[Task description]
Reproduce the full listing below unchanged, apart from the pictures.
┄┄┄┄┄┄┄┄┄┄┄┄┄┄┄┄┄┄┄┄
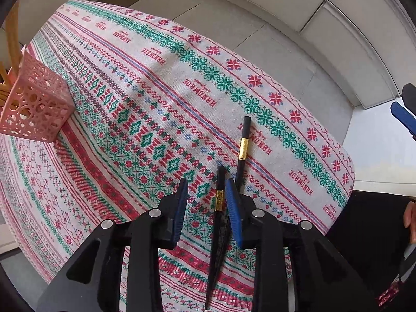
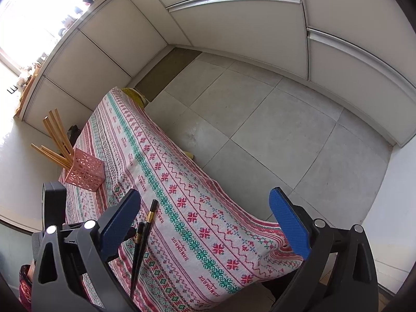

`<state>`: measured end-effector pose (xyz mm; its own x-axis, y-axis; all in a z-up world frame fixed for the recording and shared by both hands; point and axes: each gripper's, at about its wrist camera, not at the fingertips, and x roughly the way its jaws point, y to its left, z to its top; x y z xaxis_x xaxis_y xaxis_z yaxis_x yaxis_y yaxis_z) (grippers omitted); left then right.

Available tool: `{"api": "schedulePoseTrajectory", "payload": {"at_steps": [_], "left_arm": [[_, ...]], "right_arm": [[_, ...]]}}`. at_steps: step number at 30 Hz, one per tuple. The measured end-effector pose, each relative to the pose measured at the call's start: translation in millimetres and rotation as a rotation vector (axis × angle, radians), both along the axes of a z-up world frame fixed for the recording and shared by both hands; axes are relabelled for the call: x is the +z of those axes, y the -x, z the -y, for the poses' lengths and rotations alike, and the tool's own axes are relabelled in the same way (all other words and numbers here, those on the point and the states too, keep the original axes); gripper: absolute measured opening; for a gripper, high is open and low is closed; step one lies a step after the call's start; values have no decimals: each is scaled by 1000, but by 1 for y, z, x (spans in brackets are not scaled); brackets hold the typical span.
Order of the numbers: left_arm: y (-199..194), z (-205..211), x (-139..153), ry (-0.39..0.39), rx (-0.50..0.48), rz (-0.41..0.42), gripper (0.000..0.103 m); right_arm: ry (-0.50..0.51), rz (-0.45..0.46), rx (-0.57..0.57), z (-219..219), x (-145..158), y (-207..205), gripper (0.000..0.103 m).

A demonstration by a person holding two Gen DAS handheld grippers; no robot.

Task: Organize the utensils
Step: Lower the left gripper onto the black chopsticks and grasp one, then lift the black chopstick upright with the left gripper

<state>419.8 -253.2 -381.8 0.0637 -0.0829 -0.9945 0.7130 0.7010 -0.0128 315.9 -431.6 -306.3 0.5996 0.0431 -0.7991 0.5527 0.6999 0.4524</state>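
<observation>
- The desk [image 2: 208, 228] wears a woven cloth [image 1: 161, 98] in red and green bands, the word "HANDMADE" repeated along it; its far edge drops to bare floor tiles [image 2: 260, 119], roomy up to the cabinets.
- A pink lattice holder [image 2: 84, 173] stands near the cloth's left edge, wooden chopsticks [image 2: 56, 135] fanning out of it.
- Two black chopsticks [image 1: 243, 145] with gold bands lie near the front edge.
- Left tongs [image 1: 208, 200]: partly parted, released, one black chopstick between the pads, lying against the right one.
- Right tongs [image 2: 205, 223]: spread wide, gripping nothing.
</observation>
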Motion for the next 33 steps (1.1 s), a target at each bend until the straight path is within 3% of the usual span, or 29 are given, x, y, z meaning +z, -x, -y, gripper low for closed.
{"api": "schedulePoseTrajectory", "payload": {"at_steps": [7, 8, 9, 10, 11, 16, 21, 24, 30, 33], "left_arm": [[1, 12, -29, -88, -20, 19, 38], [1, 13, -31, -86, -15, 6, 34], [1, 15, -32, -62, -13, -21, 16], [7, 24, -27, -62, -18, -9, 6], [10, 23, -28, -58, -17, 8, 6], [14, -23, -3, 133, 154, 30, 6], [29, -77, 37, 310, 259, 73, 6], [32, -97, 57, 366, 297, 114, 6], [27, -136, 99, 454, 341, 173, 6], [35, -149, 114, 472, 352, 192, 6]], "right_arm": [[7, -9, 6, -4, -1, -3, 96], [8, -10, 10, -5, -1, -5, 96], [8, -11, 15, -6, -2, -6, 96], [8, -14, 23, -9, -2, -8, 96], [5, -19, 35, -12, -3, -11, 96], [-22, -79, 117, -36, -12, -35, 96], [-94, -225, 207, -74, -35, -71, 95], [-97, -321, 217, -94, -46, -95, 85], [-7, -473, 175, -122, -66, -132, 81], [53, -523, 129, -133, -72, -142, 68]]}}
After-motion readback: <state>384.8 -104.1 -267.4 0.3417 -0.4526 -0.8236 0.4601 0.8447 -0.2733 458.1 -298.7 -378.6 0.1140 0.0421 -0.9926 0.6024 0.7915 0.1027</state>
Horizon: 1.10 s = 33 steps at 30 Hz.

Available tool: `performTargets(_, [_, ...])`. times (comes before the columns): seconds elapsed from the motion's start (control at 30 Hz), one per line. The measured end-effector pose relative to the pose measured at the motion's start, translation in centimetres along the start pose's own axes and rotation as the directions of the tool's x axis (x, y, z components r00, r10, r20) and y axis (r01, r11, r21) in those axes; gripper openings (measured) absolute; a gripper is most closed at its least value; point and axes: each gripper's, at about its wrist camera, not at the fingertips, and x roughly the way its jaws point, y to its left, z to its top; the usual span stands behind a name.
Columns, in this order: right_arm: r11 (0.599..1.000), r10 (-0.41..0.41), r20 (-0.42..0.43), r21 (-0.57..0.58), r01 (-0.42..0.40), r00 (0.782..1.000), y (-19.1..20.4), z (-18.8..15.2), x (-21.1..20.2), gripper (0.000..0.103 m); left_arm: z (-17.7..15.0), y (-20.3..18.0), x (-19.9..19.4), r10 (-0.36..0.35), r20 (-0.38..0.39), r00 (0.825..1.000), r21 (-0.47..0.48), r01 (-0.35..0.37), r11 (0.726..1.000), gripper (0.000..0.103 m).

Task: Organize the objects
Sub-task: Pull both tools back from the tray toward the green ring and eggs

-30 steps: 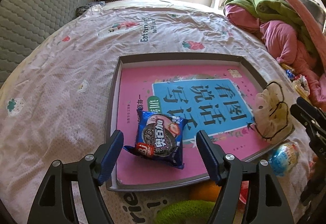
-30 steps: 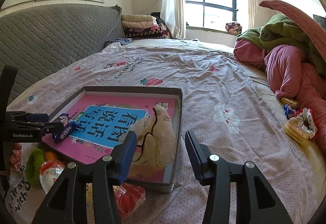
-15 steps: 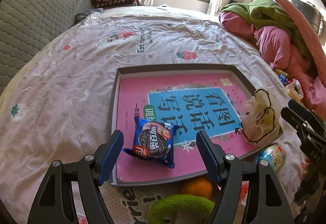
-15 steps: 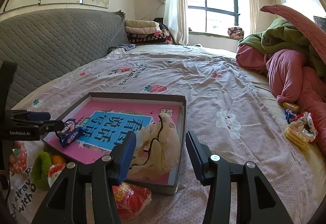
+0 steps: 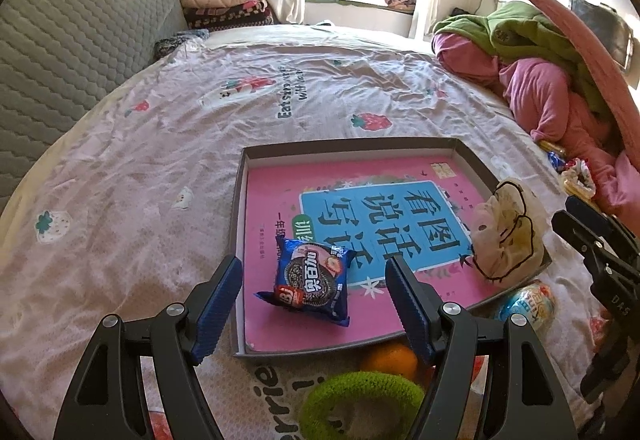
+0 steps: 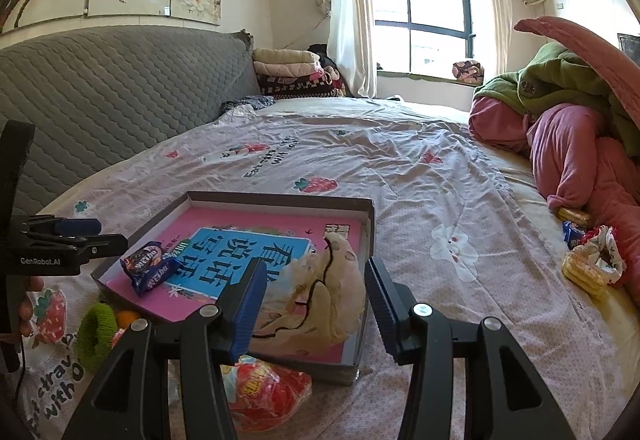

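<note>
A shallow grey tray point(image 5: 348, 145) on the bed holds a pink book point(image 5: 268, 207) with a blue title panel. A blue cookie packet point(image 5: 310, 282) lies on the book near the tray's front edge. My left gripper point(image 5: 314, 274) hovers above the packet, open, its blue pads well clear of it. A cream drawstring pouch point(image 6: 320, 292) sits in the tray's point(image 6: 280, 197) right corner. My right gripper point(image 6: 314, 276) stands open in front of the pouch without touching it. The packet point(image 6: 150, 268) and left gripper point(image 6: 72, 236) also show in the right wrist view.
In front of the tray lie a green fuzzy ring point(image 5: 360, 400), an orange point(image 5: 388, 360), a round blue snack pack point(image 5: 528, 304) and a red packet point(image 6: 268, 388). More snacks point(image 6: 592, 264) lie beside the pink and green bedding pile point(image 6: 560, 127). A grey headboard point(image 6: 100, 99) runs along the left.
My left gripper has lifted up and back from the cookie packet, which stays lying in the tray. The right gripper has hardly moved.
</note>
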Motion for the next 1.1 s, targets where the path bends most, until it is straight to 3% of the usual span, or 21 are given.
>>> performTargets(1.1, [0.998,0.06,-0.01,-0.006,-0.06,0.998,0.9,-0.4,-0.5,0.056,-2.2,0.5,-1.7,0.001,-0.004,1.0,-0.01,-0.001,1.0,0.075])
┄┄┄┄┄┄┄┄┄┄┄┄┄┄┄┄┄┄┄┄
[Reply]
`<state>`: measured end-effector pose (xyz mm; its own x-axis, y-axis; all in a z-up world frame fixed for the recording and shared by both hands; point and axes: each gripper's, at about its wrist camera, not at the fingertips, and x roughly the way its jaws point, y to its left, z to its top; x y z xaxis_x xaxis_y xaxis_z yaxis_x yaxis_y yaxis_z) (grippers omitted); left then right.

Available tool: `{"api": "schedulePoseTrajectory", "payload": {"at_steps": [_], "left_arm": [[_, ...]], "right_arm": [[_, ...]]}}`. at_steps: step number at 30 Hz, one per tuple. The measured end-effector pose, each relative to the pose measured at the call's start: translation in millimetres and rotation as a rotation vector (axis × angle, radians), both along the axes of a z-up world frame fixed for the recording and shared by both hands; axes are relabelled for the call: x is the +z of those axes, y the -x, z the -y, for the poses' lengths and rotations alike, and the tool's own axes are relabelled in the same way (all other words and numbers here, those on the point and the states too, keep the original axes); gripper: absolute measured opening; for a gripper, high is open and low is closed; step one lies a step after the call's start; values have no decimals: each is scaled by 1000, but by 1 for y, z, x (spans in brackets are not scaled); brackets hold the typical span.
Order of the numbers: left_arm: y (-199..194), z (-205..211), x (-139..153), ry (-0.39..0.39), rx (-0.50..0.48), rz (-0.41..0.42), gripper (0.000..0.103 m); right_arm: ry (-0.50..0.51), rz (-0.45..0.46), rx (-0.57..0.57), z (-219..219), x (-145..158), y (-207..205), gripper (0.000..0.103 m).

A demonstration by a person holding two Gen DAS handheld grippers; no robot.

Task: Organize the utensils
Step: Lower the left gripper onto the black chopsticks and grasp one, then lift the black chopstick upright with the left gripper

<state>419.8 -253.2 -381.8 0.0637 -0.0829 -0.9945 0.7130 0.7010 -0.0128 315.9 -431.6 -306.3 0.5996 0.0431 -0.7991 0.5527 0.6999 0.4524</state>
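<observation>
- The desk [image 2: 208, 228] wears a woven cloth [image 1: 161, 98] in red and green bands, the word "HANDMADE" repeated along it; its far edge drops to bare floor tiles [image 2: 260, 119], roomy up to the cabinets.
- A pink lattice holder [image 2: 84, 173] stands near the cloth's left edge, wooden chopsticks [image 2: 56, 135] fanning out of it.
- Two black chopsticks [image 1: 243, 145] with gold bands lie near the front edge.
- Left tongs [image 1: 208, 200]: partly parted, released, one black chopstick between the pads, lying against the right one.
- Right tongs [image 2: 205, 223]: spread wide, gripping nothing.
</observation>
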Motion for the next 33 steps (1.1 s), a target at each bend until the straight path is within 3% of the usual span, or 29 are given, x, y, z meaning +z, -x, -y, gripper low for closed.
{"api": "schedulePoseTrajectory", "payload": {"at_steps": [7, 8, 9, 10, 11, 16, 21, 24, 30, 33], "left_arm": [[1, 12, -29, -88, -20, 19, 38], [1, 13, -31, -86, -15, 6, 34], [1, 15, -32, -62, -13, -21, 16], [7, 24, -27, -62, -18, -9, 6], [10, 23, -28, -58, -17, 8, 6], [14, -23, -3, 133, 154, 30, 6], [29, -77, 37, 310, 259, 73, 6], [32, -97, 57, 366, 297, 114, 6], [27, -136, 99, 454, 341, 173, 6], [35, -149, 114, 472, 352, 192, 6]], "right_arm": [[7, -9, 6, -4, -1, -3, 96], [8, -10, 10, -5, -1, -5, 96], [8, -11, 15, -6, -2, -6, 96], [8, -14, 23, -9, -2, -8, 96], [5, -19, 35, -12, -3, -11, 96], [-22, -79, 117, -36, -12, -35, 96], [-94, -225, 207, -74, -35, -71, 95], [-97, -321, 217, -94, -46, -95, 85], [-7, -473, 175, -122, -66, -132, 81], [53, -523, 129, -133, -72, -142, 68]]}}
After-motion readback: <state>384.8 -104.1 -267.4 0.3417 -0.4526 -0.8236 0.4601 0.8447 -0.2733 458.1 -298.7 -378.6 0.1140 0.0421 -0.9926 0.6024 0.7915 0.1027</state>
Horizon: 1.10 s = 33 steps at 30 Hz.

Available tool: `performTargets(_, [_, ...])`. times (comes before the columns): seconds elapsed from the motion's start (control at 30 Hz), one per line. The measured end-effector pose relative to the pose measured at the motion's start, translation in centimetres along the start pose's own axes and rotation as the directions of the tool's x axis (x, y, z components r00, r10, r20) and y axis (r01, r11, r21) in those axes; gripper openings (measured) absolute; a gripper is most closed at its least value; point and axes: each gripper's, at about its wrist camera, not at the fingertips, and x roughly the way its jaws point, y to its left, z to its top; the usual span stands behind a name.
Columns, in this order: right_arm: r11 (0.599..1.000), r10 (-0.41..0.41), r20 (-0.42..0.43), r21 (-0.57..0.58), r01 (-0.42..0.40), r00 (0.782..1.000), y (-19.1..20.4), z (-18.8..15.2), x (-21.1..20.2), gripper (0.000..0.103 m); left_arm: z (-17.7..15.0), y (-20.3..18.0), x (-19.9..19.4), r10 (-0.36..0.35), r20 (-0.38..0.39), r00 (0.825..1.000), r21 (-0.47..0.48), r01 (-0.35..0.37), r11 (0.726..1.000), gripper (0.000..0.103 m).

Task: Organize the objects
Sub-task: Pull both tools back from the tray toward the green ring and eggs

-30 steps: 
-30 steps: 
-15 steps: 
-15 steps: 
+0 steps: 
+0 steps: 

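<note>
A shallow grey tray point(image 5: 348, 145) on the bed holds a pink book point(image 5: 268, 207) with a blue title panel. A blue cookie packet point(image 5: 310, 282) lies on the book near the tray's front edge. My left gripper point(image 5: 314, 274) hovers above the packet, open, its blue pads well clear of it. A cream drawstring pouch point(image 6: 320, 292) sits in the tray's point(image 6: 280, 197) right corner. My right gripper point(image 6: 314, 276) stands open in front of the pouch without touching it. The packet point(image 6: 150, 268) and left gripper point(image 6: 72, 236) also show in the right wrist view.
In front of the tray lie a green fuzzy ring point(image 5: 360, 400), an orange point(image 5: 388, 360), a round blue snack pack point(image 5: 528, 304) and a red packet point(image 6: 268, 388). More snacks point(image 6: 592, 264) lie beside the pink and green bedding pile point(image 6: 560, 127). A grey headboard point(image 6: 100, 99) runs along the left.
My left gripper has lifted up and back from the cookie packet, which stays lying in the tray. The right gripper has hardly moved.
</note>
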Motion for the next 1.1 s, targets where the path bends most, until it is straight to 3% of the usual span, or 21 are given.
>>> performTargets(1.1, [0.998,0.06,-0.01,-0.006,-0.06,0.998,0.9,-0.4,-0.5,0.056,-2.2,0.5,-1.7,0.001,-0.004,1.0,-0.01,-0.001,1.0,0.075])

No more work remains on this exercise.